Patrick Zaki ha conosciuto questo inferno. E’ finito nel tritacarne di una magistratura alla totale dipendenze delle autorità politiche e militari. Pensate: le ultime sedute del processo a Zaki sono durate una media di 4 minuti. E un “Pm” si è fatto vivo solo nella seduta del 7 dicembre. Oggi gioiamo, assieme ai famigliari e agli amici di Patrick, per la sua liberazione.

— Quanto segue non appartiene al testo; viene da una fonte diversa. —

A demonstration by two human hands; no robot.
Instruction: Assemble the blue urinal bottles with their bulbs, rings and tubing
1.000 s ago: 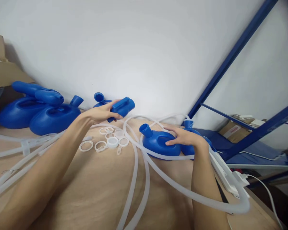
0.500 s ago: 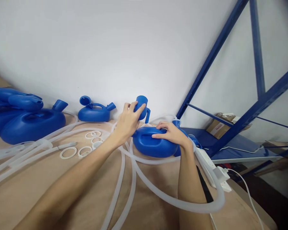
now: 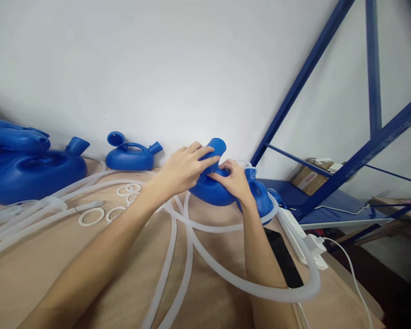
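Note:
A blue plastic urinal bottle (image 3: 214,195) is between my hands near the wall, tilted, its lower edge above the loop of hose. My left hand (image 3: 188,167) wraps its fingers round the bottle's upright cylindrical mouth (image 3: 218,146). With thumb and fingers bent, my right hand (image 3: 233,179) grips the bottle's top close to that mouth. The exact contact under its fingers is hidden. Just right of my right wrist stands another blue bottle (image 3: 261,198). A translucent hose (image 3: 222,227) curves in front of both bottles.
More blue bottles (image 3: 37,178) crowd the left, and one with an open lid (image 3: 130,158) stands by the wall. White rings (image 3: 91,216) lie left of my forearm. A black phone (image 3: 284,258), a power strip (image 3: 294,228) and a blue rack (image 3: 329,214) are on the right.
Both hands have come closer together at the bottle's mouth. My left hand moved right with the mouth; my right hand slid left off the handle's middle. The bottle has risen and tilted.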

Ma una cosa deve essere chiara: nessun baratto! Per essere ancora più espliciti: visto che con la scarcerazione di Zaki la giustizia non ha nulla a che vedere, allora la questione va posta su un piano diverso: quello della “diplomazia sotterranea” che ha lavorato in questi mesi per arrivare a dama, senza dover rompere con un Paese che, ripete in ogni dove il ministro degli Esteri Luigi di Maio, l’Italia considera un partner fondamentale per la stabilizzazione del Mediterraneo e del Medio Oriente.

Che le cose non stiano così, vedi Libia, è acclarato, ma questo è un altro discorso. La liberazione, e l’auspicabile assoluzione, di Patrick Zaki non porta con sé il silenzio sulla morte di Giulio Regeni. Perché quella ferita, a distanza di anni, resta aperta. Giulio è stato vittima di un omicidio di Stato: questa verità storica deve diventare anche verità giudiziaria e politico-diplomatica. Il giovane ricercatore friulano, come confermano anche gli Egypt Papers –  i documenti riservati pubblicati dal  sito investigativo francese Disclose – oltre che le conclusioni della commissione parlamentare italiana d’inchiesta, è stato rapito, torturato e ucciso da agenti dei servizi egiziani, chi dice per un regolamento di conti interno. Di questi aguzzini si sa tutto, nome, cognome, qualifica. Ma le autorità egiziane non permettono di portarli alla sbarra.

Quella di Giulio Regeni è una storia di depistaggi, di collaborazioni millantate ma mai realizzate, di dossier infamanti, di provocazioni continue e a senso unico. I messaggi che giungono dal Cairo sono chiari: l’Italia non deve insistere nel chiedere verità e giustizia per quel giovane trucidato. Si accontenti di quel che il presidente-carceriere le ha concesso: la scarcerazione di Patrick Zaki. Di più non deve pretendere. Perché processare gli esecutori vuol dire avvicinarsi all’individuazione dei mandanti. E quei mandanti albergano nelle alte sfere del regime egiziano. E a capo della “cupola” c’è Abdel Fattah al-Sisi.

Qualche tempo fa, il presidente del Consiglio, Mario Draghi, ebbe a definire, giustamente” il presidente della Turchia, Recep Tayyp Erdogan, un dittatore, Al-Sisi non gli è da meno.

In più, come aggravante, i suoi uomini hanno massacrato mortalmente un cittadino italiano. Il 1° febbraio 2022 sapremo se l’odissea di Patrick Zaki si sarà felicemente (sic) conclusa. Ma questo non farà guadagnar punti ad al-Sisi e a i suoi scherani. L’Italia non dovrà mai riconoscergli licenza di uccidere. Con relativa impunità.